"Türkiye'de Romanların Haklarının Geliştirilmesi" projesi kapsamındaki saha araştırması, Roman çocukların eğitimde uğradıkları ayrımcılığın örneklerini sıralıyor.
Yoksulluk, ailelerin eğitim düzeyindeki düşüklük gibi nedenler ayrımcılığın üstesinden gelmeyi daha da güçleştiriyor.
Avrupa Roman Hakları Merkezi (ERRC), Helsinki Yurttaşlar Derneği (hYd) ve Edirne Roman Kültürünü Araştırma Geliştirme ve Yardımlaşma Derneği'nin (EDROM) ortak projesinde Adrian Marsh'ın yürüttüğü çalışmada ortaya çıkan eğitimde ayrımcılık örneklerinden bazıları şöyle.
Sulukule'de Roman çocuklar dersliklerde diğer çocuklardan ayrılarak farklı sıralara oturtuluyor.
Kağıthane'de Roman çocuklarla Roman olmayan çocuklar karışık sınıflara kaydediliyor. Ama Çingene çocuklar çoğunlukla ayrı dersliklere yerleştiriliyorlar. Aileler öğretmenlere ve müdüre bu durumu şikayet ediyor, ama sonuç alamıyorlar.
Küçükbakkalköy'de Roman bir kız çocuğu öğretmene en uzak, arka sırada oturtulduğunu anlatıyor. Bu nedenle duyamıyor ve konsantre olamıyor. Öğretmene ön sırada oturup oturamayacağını soruyor, "Yalnız bu seferlik" yanıtını alıyor.
Sulukule'de aileler çocuklarını okula yazdırmakta zorlandıklarını, okulların reddettiğini söylüyor. "Okullardan hiçbiri bu mahallelerden çocuk istemiyor. Önce bir okula, sonra diğerine gönderiyorlar, gönderecek yer kalmayınca okula kabul ediyorlar."
Zaten dezavantajlı durumda olan Roman çocukların ek eğitim olanaklarına erişime ihtiyaçları var. Ancak yoksulluk buna engel oluyor.
Edirne'de bir okulda öğretmenler Roman çocukların temel bilgileri öğrenemeyeceğini düşünüyor. Roman çocukların fazla bazı okullarda Roman olmayan aileler çocuklarını okuldan alabiliyor.

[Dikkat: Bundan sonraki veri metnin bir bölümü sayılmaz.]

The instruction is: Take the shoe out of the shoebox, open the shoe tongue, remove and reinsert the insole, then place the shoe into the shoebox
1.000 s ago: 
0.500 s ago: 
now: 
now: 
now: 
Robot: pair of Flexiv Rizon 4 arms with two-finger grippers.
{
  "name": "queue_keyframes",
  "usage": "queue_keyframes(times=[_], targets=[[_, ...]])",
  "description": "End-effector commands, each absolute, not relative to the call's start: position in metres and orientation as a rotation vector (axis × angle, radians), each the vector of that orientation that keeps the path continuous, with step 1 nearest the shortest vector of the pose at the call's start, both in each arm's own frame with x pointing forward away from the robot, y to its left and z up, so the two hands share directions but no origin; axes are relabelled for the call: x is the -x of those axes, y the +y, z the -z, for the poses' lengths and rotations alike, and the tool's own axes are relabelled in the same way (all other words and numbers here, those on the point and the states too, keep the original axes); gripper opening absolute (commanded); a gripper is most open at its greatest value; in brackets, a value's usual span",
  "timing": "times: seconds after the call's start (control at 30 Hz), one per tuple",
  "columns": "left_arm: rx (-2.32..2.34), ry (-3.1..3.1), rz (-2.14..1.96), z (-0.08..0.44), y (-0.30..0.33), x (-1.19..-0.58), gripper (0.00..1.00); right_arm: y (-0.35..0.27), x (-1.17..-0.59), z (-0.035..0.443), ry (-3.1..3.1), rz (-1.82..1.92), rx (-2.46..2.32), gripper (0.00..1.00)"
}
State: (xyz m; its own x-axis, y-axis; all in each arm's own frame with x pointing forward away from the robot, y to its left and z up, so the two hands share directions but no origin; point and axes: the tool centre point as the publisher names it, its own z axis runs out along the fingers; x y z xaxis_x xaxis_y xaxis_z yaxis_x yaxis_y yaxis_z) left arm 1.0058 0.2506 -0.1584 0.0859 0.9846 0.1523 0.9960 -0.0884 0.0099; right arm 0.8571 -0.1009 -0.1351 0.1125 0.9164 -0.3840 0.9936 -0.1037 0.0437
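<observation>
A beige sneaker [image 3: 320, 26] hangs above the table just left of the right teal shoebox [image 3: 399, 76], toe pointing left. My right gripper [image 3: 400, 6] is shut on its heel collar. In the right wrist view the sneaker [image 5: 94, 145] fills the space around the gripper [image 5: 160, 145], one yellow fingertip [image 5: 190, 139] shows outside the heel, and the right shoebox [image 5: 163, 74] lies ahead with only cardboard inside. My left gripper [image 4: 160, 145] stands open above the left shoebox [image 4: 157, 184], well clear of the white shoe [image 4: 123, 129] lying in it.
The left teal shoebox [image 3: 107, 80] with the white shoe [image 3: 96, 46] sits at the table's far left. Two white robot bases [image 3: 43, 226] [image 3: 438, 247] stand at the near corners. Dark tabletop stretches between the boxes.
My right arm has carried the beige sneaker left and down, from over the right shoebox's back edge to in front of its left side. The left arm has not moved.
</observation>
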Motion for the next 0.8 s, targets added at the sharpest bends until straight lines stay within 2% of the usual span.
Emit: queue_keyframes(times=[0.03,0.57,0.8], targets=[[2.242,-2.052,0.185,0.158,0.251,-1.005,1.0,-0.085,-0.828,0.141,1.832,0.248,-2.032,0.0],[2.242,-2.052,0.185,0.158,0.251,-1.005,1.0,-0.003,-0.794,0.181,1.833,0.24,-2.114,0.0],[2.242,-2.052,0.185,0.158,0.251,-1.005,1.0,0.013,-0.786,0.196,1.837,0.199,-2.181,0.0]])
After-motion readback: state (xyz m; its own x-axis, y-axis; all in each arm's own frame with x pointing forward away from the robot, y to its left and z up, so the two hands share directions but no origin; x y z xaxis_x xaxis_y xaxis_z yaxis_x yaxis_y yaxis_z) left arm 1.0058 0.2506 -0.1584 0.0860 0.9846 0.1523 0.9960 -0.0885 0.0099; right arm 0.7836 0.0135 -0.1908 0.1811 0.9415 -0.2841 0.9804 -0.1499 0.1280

Aydın Germencik'te bazı okullarda Roman olmayan öğrenciler başka okullara aktarılmış. Bir önceki yıl okula Roman öğrencilerin gelmesinin ardından öğretmenlerin çoğu istifa etmiş.
Ankara Ulucanlar'da bir okulun müdürü Roman çocuklara düşmanca davranıyor, fiziksel şiddet uyguluyor, küfür ediyor, giysilerine ilişkin olumsuz yorumlar yapıyor. Roman olmayan çocuklar da çocukları dışlıyor, oyunlarına almıyor.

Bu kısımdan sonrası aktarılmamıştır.